To show the nature of the change, consider that CDU and SPD had support from 90% of the population in 1970s. That is down to about 49 percent, and falling. That is like the Democrats and Republicans losing half the House and Senate to the Greens and Libertarians. And others.
On the subject of NATO, Germany still can’t get its act together. Germany grand coalition clash: CDU and SPD in furious NATO row
Germany signed a non-agreement to spend 2 percent of their GDP on the military. Currently they are spending about 1.2 percent. The ink wasn’t dry on the 2 percent document before they started walking it back.
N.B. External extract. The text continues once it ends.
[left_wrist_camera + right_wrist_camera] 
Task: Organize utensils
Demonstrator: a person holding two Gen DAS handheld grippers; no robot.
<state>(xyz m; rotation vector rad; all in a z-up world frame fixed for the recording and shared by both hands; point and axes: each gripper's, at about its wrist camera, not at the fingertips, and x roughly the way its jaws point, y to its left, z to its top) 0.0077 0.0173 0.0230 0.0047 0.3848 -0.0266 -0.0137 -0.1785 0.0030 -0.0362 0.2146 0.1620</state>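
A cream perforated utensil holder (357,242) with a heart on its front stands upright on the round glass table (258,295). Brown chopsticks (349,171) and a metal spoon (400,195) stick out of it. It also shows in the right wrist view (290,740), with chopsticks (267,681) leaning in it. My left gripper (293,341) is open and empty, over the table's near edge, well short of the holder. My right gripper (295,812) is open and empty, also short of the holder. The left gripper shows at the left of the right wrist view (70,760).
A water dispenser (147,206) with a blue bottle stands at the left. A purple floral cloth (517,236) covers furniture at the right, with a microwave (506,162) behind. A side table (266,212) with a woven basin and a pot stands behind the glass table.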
Mr Roettgen, conservative head of the foreign affairs committee in parliament, told Reuters in an interview that Germany could and should increase military spending to around 1.4 percent or 1.5 percent of economic output by the end of the next four-year legislative period, up from around 1.2 percent now.
And they need to do something, because the Bundeswehr (and perhaps particularly the Deutsche Marine) is in a bad way. Lacking in materiel and manpower, the German Military isn’t quite falling apart, but they aren’t exactly in fighting trim, either. And for 60 years – or more – they’ve been able to ignore military spending because the USA was always ready to carry the freight. (And we probably still are, but as the largest economy in Europe, a lot of people think they should be doing more to pay-their-own way and not be a freeloader.)